[Aim of the exercise]
Starting at the first line of the data below, retype every line up to and including the one containing "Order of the".

[Given data]

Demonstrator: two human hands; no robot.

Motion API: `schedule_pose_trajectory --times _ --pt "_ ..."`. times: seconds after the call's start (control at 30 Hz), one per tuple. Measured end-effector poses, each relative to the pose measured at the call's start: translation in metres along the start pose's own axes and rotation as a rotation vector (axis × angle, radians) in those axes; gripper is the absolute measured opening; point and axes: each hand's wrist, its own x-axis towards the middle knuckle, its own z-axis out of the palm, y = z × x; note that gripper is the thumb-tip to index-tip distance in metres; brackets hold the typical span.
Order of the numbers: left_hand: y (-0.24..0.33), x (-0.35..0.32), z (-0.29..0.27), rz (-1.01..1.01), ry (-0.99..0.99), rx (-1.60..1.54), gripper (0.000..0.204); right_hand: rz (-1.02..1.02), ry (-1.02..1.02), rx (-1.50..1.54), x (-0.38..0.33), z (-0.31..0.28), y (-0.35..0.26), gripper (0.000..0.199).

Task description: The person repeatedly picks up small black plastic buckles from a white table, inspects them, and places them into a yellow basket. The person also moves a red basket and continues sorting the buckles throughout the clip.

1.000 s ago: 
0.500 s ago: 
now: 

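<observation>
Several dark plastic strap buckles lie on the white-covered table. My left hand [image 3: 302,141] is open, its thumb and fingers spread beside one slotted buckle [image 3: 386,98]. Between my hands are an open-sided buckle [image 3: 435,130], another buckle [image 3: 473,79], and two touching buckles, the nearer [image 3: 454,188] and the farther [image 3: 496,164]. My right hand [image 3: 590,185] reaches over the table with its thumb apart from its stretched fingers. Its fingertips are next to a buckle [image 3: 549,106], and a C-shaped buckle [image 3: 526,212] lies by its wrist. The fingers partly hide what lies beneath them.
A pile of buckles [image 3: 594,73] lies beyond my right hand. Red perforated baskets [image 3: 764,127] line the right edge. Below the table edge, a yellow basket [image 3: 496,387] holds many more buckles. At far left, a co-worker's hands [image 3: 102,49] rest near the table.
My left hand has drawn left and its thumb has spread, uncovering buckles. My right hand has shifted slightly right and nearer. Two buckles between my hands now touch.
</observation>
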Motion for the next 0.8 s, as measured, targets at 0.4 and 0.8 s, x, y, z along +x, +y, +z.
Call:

[Result of the task]
Demonstrator: two human hands; no robot.

Motion API: `schedule_pose_trajectory --times _ --pt "_ ..."`. times: seconds after the call's start (control at 30 Hz), one per tuple. Measured end-effector poses, each relative to the pose measured at the call's start: translation in metres along the start pose's own axes and rotation as a rotation vector (axis × angle, radians) in those axes; gripper is the absolute measured opening; point and axes: each hand's wrist, its own x-axis towards the middle knuckle, its own z-axis out of the palm, y = z × x; note that gripper is the thumb-tip to index-tip distance in metres; brackets hold the typical span.
Order of the numbers: left_hand: y (-0.24..0.33), x (-0.35..0.32), z (-0.29..0.27), rz (-1.01..1.01), ry (-0.99..0.99), rx (-1.60..1.54), gripper (0.000..0.204); right_hand: rz (-1.02..1.02), ry (-1.02..1.02), rx (-1.50..1.54), x (-0.38..0.33), z (-0.31..0.28), y (-0.35..0.26), gripper (0.000..0.199).

For this exercise, nothing more is required.